Description of the task. Copy whichever lines of the data hold the word "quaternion".

Stored records.
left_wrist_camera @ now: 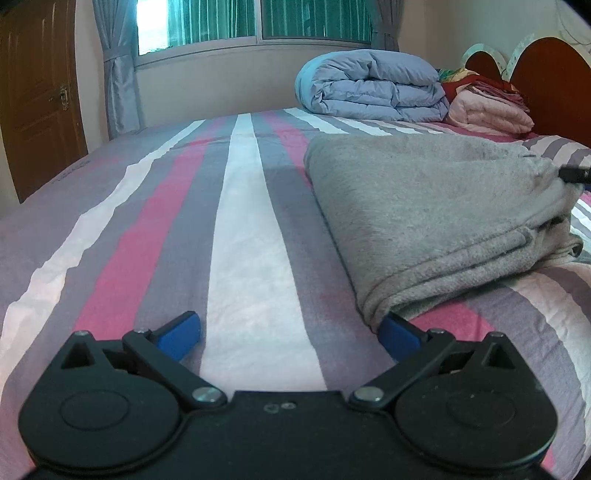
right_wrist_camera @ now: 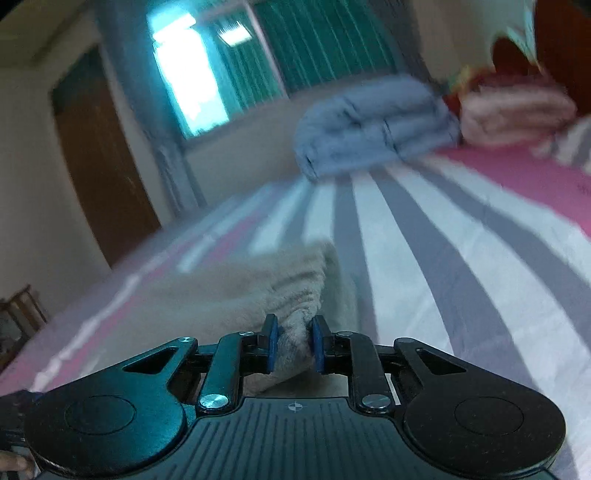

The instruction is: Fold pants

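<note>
The grey pants (left_wrist_camera: 436, 218) lie folded in a thick stack on the striped bed sheet (left_wrist_camera: 243, 229), to the right in the left wrist view. My left gripper (left_wrist_camera: 291, 332) is open and empty, low over the sheet, its right pad (left_wrist_camera: 397, 334) just at the near corner of the stack. My right gripper (right_wrist_camera: 293, 343) is shut on a bunched edge of the pants (right_wrist_camera: 266, 291); that view is blurred. A black tip of the right gripper (left_wrist_camera: 574, 173) shows at the stack's far right side.
A folded blue duvet (left_wrist_camera: 373, 86) and pink blankets (left_wrist_camera: 487, 110) sit at the head of the bed by the red headboard (left_wrist_camera: 546, 81). A window with curtains (left_wrist_camera: 255, 18) is behind, a wooden door (left_wrist_camera: 37, 96) at the left.
</note>
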A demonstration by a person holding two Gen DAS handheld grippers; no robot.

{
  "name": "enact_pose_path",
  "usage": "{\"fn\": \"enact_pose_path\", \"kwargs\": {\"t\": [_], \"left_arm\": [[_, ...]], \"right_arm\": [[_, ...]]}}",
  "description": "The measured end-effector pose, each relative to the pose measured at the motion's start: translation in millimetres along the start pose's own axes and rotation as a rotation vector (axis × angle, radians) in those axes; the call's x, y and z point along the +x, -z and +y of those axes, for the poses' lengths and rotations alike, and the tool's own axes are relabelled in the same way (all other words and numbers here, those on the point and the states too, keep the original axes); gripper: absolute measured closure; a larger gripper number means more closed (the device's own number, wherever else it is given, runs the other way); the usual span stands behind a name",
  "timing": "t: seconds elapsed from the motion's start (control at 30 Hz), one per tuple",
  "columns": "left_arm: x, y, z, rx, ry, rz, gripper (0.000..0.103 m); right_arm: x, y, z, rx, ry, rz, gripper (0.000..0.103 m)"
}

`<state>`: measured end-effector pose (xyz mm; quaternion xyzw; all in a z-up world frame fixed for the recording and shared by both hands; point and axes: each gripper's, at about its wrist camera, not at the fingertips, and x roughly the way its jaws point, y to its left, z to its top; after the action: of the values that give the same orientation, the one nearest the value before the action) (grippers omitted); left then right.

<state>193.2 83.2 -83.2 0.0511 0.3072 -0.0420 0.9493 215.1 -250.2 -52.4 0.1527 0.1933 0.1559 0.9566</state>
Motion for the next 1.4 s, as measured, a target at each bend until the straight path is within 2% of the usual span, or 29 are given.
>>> {"fn": "enact_pose_path", "kwargs": {"t": [0.03, 0.1, 0.13, 0.23, 0.33, 0.43, 0.57, 0.63, 0.7, 0.77, 0.8, 0.97, 1.03, 1.07, 1.13, 1.2, 1.23, 1.27, 1.3, 1.33, 1.4], "left_arm": [[0.2, -0.5, -0.2, 0.000, 0.001, 0.000, 0.005], [0.6, -1.2, -0.2, 0.000, 0.000, 0.003, 0.005], [0.5, -1.1, -0.4, 0.001, -0.001, 0.003, 0.005], [0.0, -0.8, -2.1, 0.012, -0.007, 0.004, 0.005], [-1.5, -1.4, -3.8, 0.018, -0.015, 0.007, 0.005], [-4.5, -2.3, -8.0, 0.031, -0.033, 0.011, 0.006], [-3.1, -3.2, -6.4, 0.005, -0.032, 0.023, 0.006], [-2.1, -3.0, -6.2, -0.002, -0.031, 0.026, 0.006], [-1.9, -2.7, -6.8, 0.000, -0.033, 0.028, 0.006], [-1.8, -2.6, -7.7, 0.004, -0.036, 0.025, 0.006], [-1.6, -2.6, -7.8, 0.005, -0.036, 0.026, 0.006], [-0.3, -2.5, -7.6, 0.007, -0.035, 0.029, 0.006], [-0.4, -2.6, -8.3, 0.007, -0.036, 0.030, 0.006], [-0.8, -2.6, -9.0, 0.012, -0.039, 0.029, 0.006], [-0.8, -2.1, -9.9, 0.017, -0.043, 0.028, 0.006], [-0.2, -1.9, -10.1, 0.020, -0.043, 0.028, 0.006], [0.2, -2.1, -10.3, 0.021, -0.042, 0.029, 0.006], [0.5, -2.4, -10.4, 0.021, -0.041, 0.032, 0.006], [0.6, -2.9, -10.1, 0.018, -0.040, 0.035, 0.006], [-0.5, -3.6, -10.0, 0.017, -0.040, 0.037, 0.006], [-5.4, -4.1, -10.7, 0.033, -0.039, 0.045, 0.006]], "right_arm": [[0.3, 1.2, 1.1, -0.015, 0.009, -0.002, 0.084], [23.6, 6.6, -6.2, 0.004, 0.075, 0.142, 0.084], [26.4, 6.4, -14.8, 0.060, 0.062, 0.158, 0.084], [5.8, -1.7, -15.6, 0.093, 0.025, 0.059, 0.083], [-9.2, -5.6, -21.3, 0.169, 0.011, 0.020, 0.083], [-21.9, -2.8, -31.7, 0.265, 0.010, 0.014, 0.083], [-31.0, -3.9, -39.3, 0.372, -0.060, 0.055, 0.083], [-26.6, -3.0, -44.1, 0.435, -0.092, 0.097, 0.077], [-21.4, 2.8, -43.3, 0.467, -0.099, 0.124, 0.060], [-18.3, 5.3, -42.3, 0.491, -0.107, 0.146, 0.051], [-11.8, 7.1, -44.7, 0.513, -0.118, 0.164, 0.050], [0.1, 13.6, -59.7, 0.625, -0.152, 0.168, 0.050], [1.8, 11.1, -64.6, 0.631, -0.169, 0.168, 0.050], [-0.9, 7.4, -62.7, 0.601, -0.173, 0.152, 0.067], [-12.4, -3.2, -52.1, 0.496, -0.195, 0.069, 0.070], [-23.4, -8.0, -45.8, 0.441, -0.211, -0.002, 0.071], [-19.6, -5.4, -46.6, 0.429, -0.164, 0.022, 0.071], [-8.8, -1.3, -50.6, 0.433, -0.092, 0.095, 0.071], [0.9, 4.3, -58.8, 0.468, -0.067, 0.152, 0.070], [2.2, 6.0, -66.3, 0.512, -0.089, 0.154, 0.070], [-3.6, 2.3, -70.8, 0.518, -0.111, 0.149, 0.066]]}}
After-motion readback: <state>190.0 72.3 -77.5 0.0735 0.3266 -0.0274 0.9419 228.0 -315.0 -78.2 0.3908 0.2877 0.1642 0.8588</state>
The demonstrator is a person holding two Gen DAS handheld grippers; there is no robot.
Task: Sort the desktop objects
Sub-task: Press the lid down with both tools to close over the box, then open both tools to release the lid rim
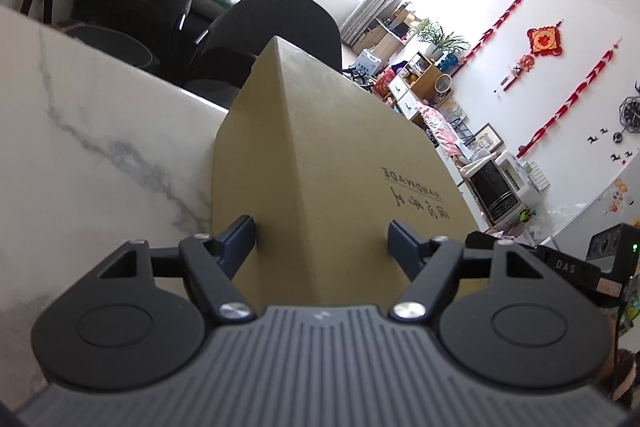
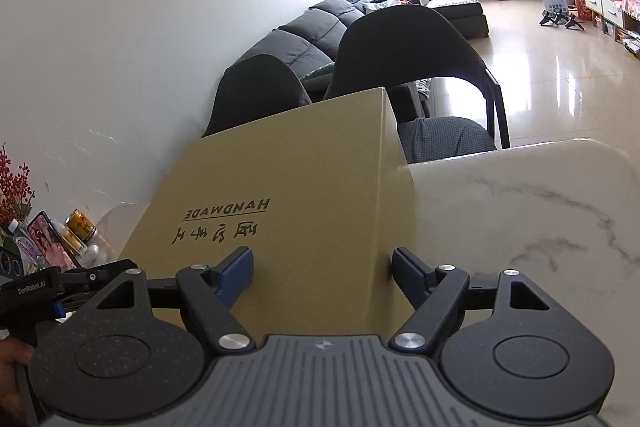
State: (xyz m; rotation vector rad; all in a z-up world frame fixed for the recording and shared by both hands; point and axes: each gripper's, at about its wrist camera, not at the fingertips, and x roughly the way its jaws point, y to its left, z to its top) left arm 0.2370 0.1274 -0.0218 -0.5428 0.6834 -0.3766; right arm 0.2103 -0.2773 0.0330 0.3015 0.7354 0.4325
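Note:
A brown cardboard box (image 1: 340, 155) printed HANDMADE stands on the white marble table (image 1: 80, 147). My left gripper (image 1: 322, 233) is at the box's near left corner. Its fingers are wide apart with the corner edge between them, the tips are at the box faces, and the blue pads are bare. In the right wrist view, the same box (image 2: 288, 187) fills the middle. My right gripper (image 2: 322, 259) straddles its near right corner edge the same way, jaws wide and pads bare. Each gripper shows in the other's view: the right gripper (image 1: 568, 267) and the left gripper (image 2: 48, 287).
Two black chairs (image 2: 400, 51) stand behind the table's far edge. A phone (image 2: 50, 239), a can (image 2: 80, 223), bottles and red flowers crowd the table's left end. Bare marble (image 2: 520, 219) lies to the right of the box. A hand (image 2: 12, 355) shows at the left edge.

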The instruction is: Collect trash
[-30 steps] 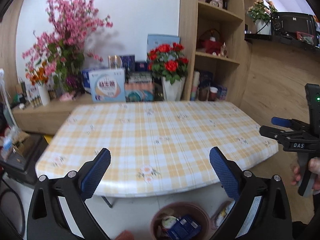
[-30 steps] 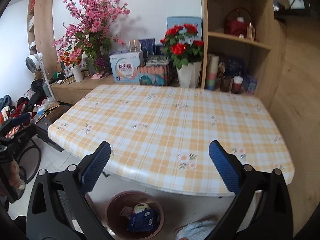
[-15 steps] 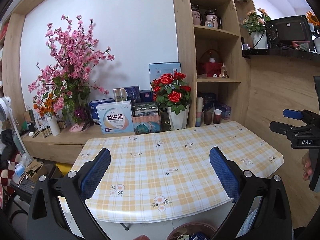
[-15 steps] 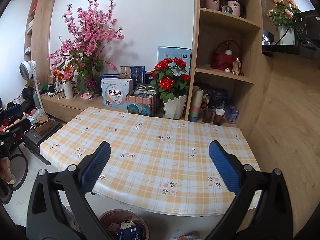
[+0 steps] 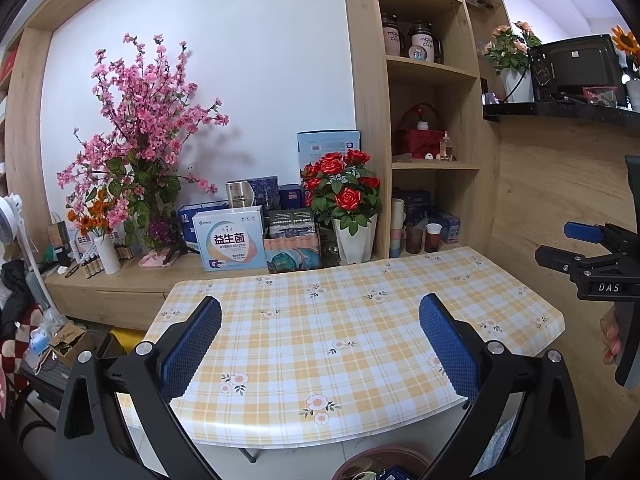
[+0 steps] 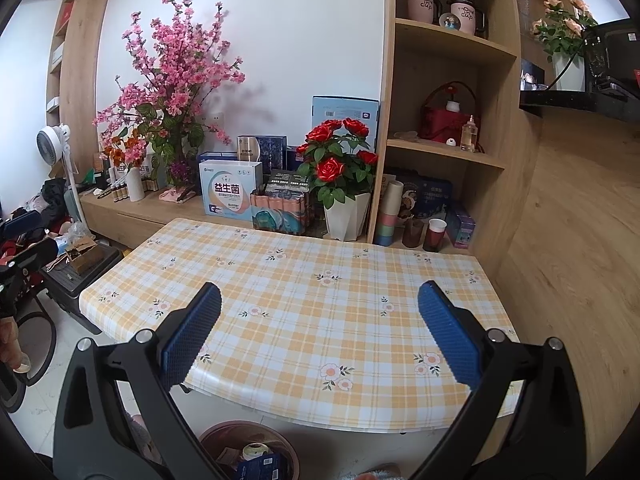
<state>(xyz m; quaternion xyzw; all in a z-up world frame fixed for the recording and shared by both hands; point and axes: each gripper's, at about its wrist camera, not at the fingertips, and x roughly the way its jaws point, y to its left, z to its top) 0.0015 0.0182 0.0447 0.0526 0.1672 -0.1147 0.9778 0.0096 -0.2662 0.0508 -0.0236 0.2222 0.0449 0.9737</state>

Answer box.
`<state>`: measured end-effector pose (xyz mm; quaternion xyzw; all in a z-up world frame fixed for the recording and shared by both hands; point and axes: each gripper's, at about its wrist camera, not at the fingertips, and x roughly the way its jaws point, y to its left, z to its top; after the action: of the values that give the same orientation, the one nearest the value before the action) (grippers omitted); left then right.
<state>(xyz m; quaternion xyzw; all in a z-up world frame fixed for the recording and shared by both hands; point and axes: each gripper's, at about its wrist camera, not at the fingertips, and x roughly the way its jaws point, y to its left, z to its top) 0.0015 0.0182 0.0447 0.0526 0.1672 -0.1147 0.9778 0.0096 -0.2662 0.0508 -0.0236 0.2222 0.0449 0.9737</state>

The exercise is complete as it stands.